Davis School District joins nine other school districts statewide seeking compensation for teen vaping epidemic
On Jan. 22, the Davis Joint Unified School District (DJUSD) filed a lawsuit against JUUL Labs, Inc. in the Yolo County Superior Court (case no. CV 20-93). DJUSD joins nine other school districts in a statewide lawsuit represented by Baron & Budd and Panish Shea & Boyle LLP.
In a media statement, DJUSD explained its reasoning for the lawsuit.
“Davis Joint Unified School District filed a lawsuit against JUUL Labs, Inc. for the company’s role in cultivating and fostering an e-cigarette epidemic that disrupts the education and learning environment across the District,” the statement read.
The District seeks financial compensation for truancy attributed to student JUUL addictions, educational programs about the dangers of vaping and enforcement actions including vape detectors and increased staff on school campuses.

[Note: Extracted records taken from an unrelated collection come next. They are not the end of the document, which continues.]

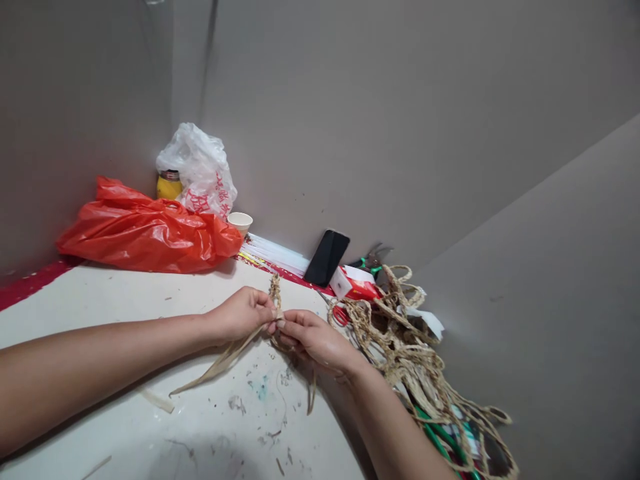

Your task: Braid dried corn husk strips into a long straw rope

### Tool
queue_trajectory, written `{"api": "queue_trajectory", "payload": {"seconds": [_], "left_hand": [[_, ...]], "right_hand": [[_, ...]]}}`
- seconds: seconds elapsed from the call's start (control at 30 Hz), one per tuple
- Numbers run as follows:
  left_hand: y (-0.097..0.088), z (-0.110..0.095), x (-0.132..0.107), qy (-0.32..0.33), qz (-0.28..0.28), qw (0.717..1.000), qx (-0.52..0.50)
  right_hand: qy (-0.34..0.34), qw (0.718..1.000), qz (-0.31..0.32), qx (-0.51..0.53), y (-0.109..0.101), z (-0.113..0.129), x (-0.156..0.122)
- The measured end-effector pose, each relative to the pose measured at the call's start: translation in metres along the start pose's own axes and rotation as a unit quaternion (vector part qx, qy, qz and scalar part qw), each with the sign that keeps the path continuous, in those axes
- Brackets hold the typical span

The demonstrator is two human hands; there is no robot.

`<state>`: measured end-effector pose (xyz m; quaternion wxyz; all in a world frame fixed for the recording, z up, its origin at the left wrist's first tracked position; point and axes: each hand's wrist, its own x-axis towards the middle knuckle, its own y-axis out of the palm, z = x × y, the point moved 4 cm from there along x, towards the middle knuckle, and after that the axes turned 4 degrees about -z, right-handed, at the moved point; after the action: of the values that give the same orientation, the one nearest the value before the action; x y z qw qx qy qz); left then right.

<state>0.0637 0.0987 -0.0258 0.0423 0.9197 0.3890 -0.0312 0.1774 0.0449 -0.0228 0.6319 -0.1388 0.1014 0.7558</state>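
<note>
Both hands are meeting above the white worktable, in front of and slightly left of the black phone, which is leaning against the wall.

The left hand is closing thumb and forefinger on the base of a short straw plait. The plait is standing upright above the pinch, just left of the phone's lower end. The right hand is pressing its bunched fingertips against the same spot from the opposite side; its thumb is hidden. In my judgement this two-sided pinch is holding the last crossing tight so the weave does not slacken.

Loose straw strips are trailing from the pinch down onto the table, left of and below the phone, lying clear of the fingers.

The left forearm is reaching in low from the left edge and the right forearm from the bottom edge. The wrists are converging, with the backs of the hands facing up.

A heap of straw cord is lying right of and below the phone, with red-handled scissors at its edge. Green-handled shears are resting just right of the phone. Well left of it are sitting a paper cup, a red plastic bag, a white plastic bag and a yellow jar.
</note>
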Motion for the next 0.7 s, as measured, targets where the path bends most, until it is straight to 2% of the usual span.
{"api": "queue_trajectory", "payload": {"seconds": [0.23, 0.5, 0.7], "left_hand": [[0.000, 0.002, -0.002, 0.033, -0.017, 0.998, 0.041], [-0.002, -0.005, -0.002, 0.091, -0.028, 0.991, 0.091], [-0.007, -0.005, -0.002, 0.138, -0.037, 0.977, 0.155]], "right_hand": [[0.032, 0.999, 0.029, 0.019, 0.000, 0.000, -0.003], [0.045, 0.987, 0.081, 0.132, 0.003, -0.003, -0.003], [0.044, 0.982, 0.041, 0.178, 0.011, -0.005, 0.001]]}}
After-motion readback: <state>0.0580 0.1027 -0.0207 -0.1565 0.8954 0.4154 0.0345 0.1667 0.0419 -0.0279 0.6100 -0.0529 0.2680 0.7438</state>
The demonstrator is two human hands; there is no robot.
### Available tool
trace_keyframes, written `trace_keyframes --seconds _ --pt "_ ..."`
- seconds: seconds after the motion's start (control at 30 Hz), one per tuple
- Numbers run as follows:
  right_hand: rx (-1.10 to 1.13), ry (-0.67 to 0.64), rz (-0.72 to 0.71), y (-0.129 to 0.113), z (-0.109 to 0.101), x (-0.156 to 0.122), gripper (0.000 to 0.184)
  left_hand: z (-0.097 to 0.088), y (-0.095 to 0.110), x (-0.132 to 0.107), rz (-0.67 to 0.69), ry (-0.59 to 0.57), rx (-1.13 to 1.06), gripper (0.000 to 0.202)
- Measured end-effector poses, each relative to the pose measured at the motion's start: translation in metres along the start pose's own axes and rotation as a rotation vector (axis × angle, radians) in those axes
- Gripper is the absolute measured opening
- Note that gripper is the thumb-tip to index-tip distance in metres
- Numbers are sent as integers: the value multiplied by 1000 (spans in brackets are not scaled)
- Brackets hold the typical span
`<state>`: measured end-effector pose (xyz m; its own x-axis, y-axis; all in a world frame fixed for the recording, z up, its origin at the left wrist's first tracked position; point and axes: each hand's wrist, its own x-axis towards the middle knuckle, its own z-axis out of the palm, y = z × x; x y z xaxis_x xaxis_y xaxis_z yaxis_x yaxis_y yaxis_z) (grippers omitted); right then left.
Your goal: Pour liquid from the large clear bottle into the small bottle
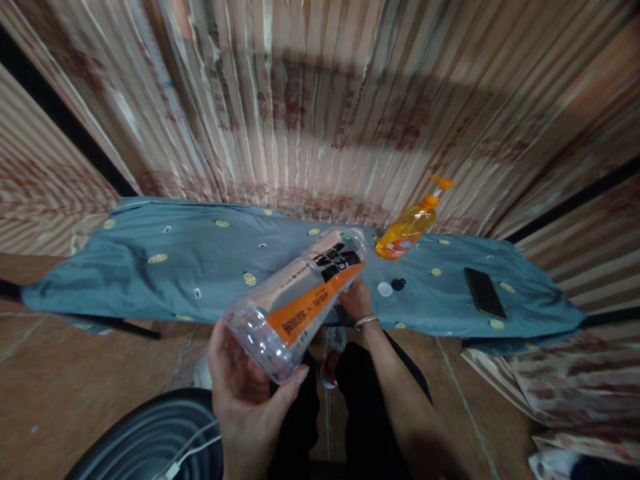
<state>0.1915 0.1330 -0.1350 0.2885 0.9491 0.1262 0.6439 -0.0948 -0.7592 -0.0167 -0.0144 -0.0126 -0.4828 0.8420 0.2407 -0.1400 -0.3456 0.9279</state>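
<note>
Bottle (310, 293), clear plastic with one orange-and-black label, one of two bottles here, lies tilted over the table's near edge; the left hand (245, 400) clasps its base between thumb and fingers. The right hand (356, 300), one bracelet (367, 321) at its wrist, is at the other end, fingers mostly hidden behind the plastic, so I cannot tell how they close. One amber pump bottle (406, 230) stands on the teal cloth (200, 240) just past that end; nearer are one white disc (385, 289) and one small black piece (399, 285), side by side, then one dark phone (485, 293) farther right. Striped sheeting (300, 100) walls off the far side, and one ribbed black round object (150, 440) sits low at left, a white cable (195, 448) across it
</note>
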Motion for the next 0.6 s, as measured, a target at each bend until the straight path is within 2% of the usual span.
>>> trace_keyframes --seconds 0.2,0.6 --pt "-17 12 -32 4 2 1 42 0 -4 -2 -24 38 10 92" --pt "-14 5 -27 2 1 0 43 0 -3 -2 -27 36 32 91"
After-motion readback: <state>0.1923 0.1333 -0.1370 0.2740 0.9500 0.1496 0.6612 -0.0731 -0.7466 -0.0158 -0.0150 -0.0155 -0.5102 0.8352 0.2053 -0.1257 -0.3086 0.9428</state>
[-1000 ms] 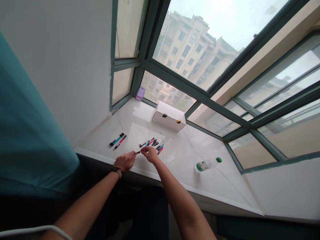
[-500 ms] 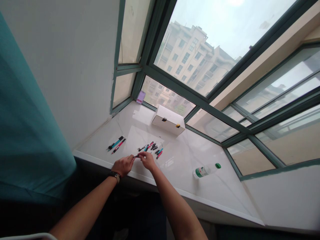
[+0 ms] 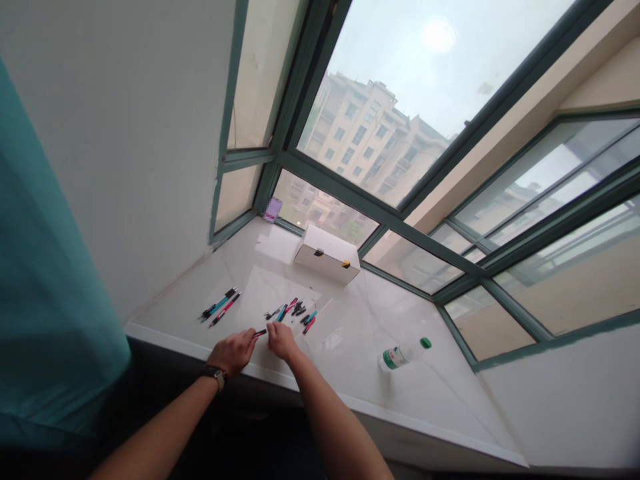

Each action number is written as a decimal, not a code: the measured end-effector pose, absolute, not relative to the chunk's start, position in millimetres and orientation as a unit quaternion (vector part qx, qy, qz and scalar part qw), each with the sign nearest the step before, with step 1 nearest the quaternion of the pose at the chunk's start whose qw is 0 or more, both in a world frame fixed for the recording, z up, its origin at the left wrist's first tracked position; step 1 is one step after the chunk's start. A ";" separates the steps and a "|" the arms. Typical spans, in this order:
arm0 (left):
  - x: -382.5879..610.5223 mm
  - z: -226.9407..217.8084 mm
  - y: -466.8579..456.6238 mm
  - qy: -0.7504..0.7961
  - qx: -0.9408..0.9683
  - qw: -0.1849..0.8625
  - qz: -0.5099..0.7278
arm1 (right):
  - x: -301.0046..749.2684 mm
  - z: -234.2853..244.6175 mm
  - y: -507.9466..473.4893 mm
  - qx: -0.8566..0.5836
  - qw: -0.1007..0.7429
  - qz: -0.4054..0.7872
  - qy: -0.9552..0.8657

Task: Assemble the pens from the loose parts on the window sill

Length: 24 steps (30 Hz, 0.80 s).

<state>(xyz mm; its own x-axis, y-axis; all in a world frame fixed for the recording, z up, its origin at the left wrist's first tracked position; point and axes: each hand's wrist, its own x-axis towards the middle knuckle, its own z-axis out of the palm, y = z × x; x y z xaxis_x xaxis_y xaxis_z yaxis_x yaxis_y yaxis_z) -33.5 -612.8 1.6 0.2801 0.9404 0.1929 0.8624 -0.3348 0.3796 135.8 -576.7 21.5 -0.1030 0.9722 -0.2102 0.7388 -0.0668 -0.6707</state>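
Observation:
My left hand (image 3: 233, 353) is closed round a slim dark pen part (image 3: 259, 333) with a hint of pink, its end poking out to the right. Just beyond that end, my right hand (image 3: 281, 341) has its fingers pinched together; whatever is in them is too small to make out. Past my hands lies a loose pile of pen parts (image 3: 299, 309), black, blue and pink. Several whole-looking pens (image 3: 220, 305), black, blue and pink, rest side by side to the left.
A white box (image 3: 327, 255) stands by the window on the white sill (image 3: 345, 353). To the right, a clear bottle (image 3: 404, 354) with a green cap lies tilted or leaning in view. A teal curtain (image 3: 55, 280) hangs at the left, and a blurred purple item (image 3: 273, 210) sits in the far corner.
My right hand has drawn slightly away from the pen part's end, leaving more of it showing. The camera view has shifted, so the scene sits lower and further left.

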 end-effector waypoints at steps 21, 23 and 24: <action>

“Davis Joint Unified is holding JUUL accountable for marketing dangerous products to youth, which has, in turn, wasted resources intended for education,” said Davis Superintendent John Bower, according to the statement. “Our students and community deserve better.”
Representing the school districts alongside Panish Shea & Boyle LLP, Baron & Budd released a statement that described the lawsuit’s scope.
“These ten school districts, which represent over 900,000 students, are part of a statewide movement to hold JUUL accountable for the expenditure of public and taxpayer resources required to respond to the vaping crisis,” the press release read.
DJUSD is joined by the Chico, Ceres, Campbell Union High, King City Union, Glendale, Los Angeles, Compton, Anaheim Elementary and San Diego School Districts in the fight against teenage vaping.
JUUL described its efforts to limit teen vaping on its website in response to nationwide outlash against minors with vaping addictions.
“In the fall of 2019, in response to the troubling rise of underage use, we took a series of wide-ranging actions, including suspending the distribution of non-tobacco and non-menthol flavored JUUL pods and suspending all product advertising through broadcast, print, and digital channels,” the website read.
Upon first visiting JUUL, a pop-up asks for the age of the visitor. Selecting the “under 21” option redirects a visitor to teen.smokefree.gov.
If a visitor selects an age over 21, they get access to view the website along with all JUUL products. If a purchase is attempted, however, the site initiates an age verification process that requires the buyer’s full name, date of birth, home address and the last four digits of a social security number.
Despite JUUL’s actions to prevent teen vaping, the U.S. Surgeon General released a public advisory on vaping titled “The E-cigarette Epidemic Among Youth.”
“E-cigarette aerosol is not harmless,” the advisory read. “Most e-cigarettes contain nicotine. Nicotine exposure during adolescence can impact learning, memory, and attention. Using nicotine in adolescence can also increase risk for future addiction to other drugs.”
The advisory also notes that many teen vapers are ignorant about the presence of nicotine in JUULs.
“Despite these risks, approximately two-thirds of JUUL users aged 15-24 do not know that JUUL always contains nicotine,” the advisory read.
The National Institute on Drug Abuse outlines the impacts of vaping on teen nicotine use on its website.
“Vaping devices are popular among teens and are now the most commonly used form of nicotine among youth in the United States,” the website read.
In 2018, 37.3% of high school seniors reported vaping within the past year, according to the National Institute of Health.
“We’re sending a message that when you create a problem and knowingly addict young children, we aren’t going to sit by and not respond or take some sort of action,” said Davis School Board President Cynthia Pickett, according to KRCA.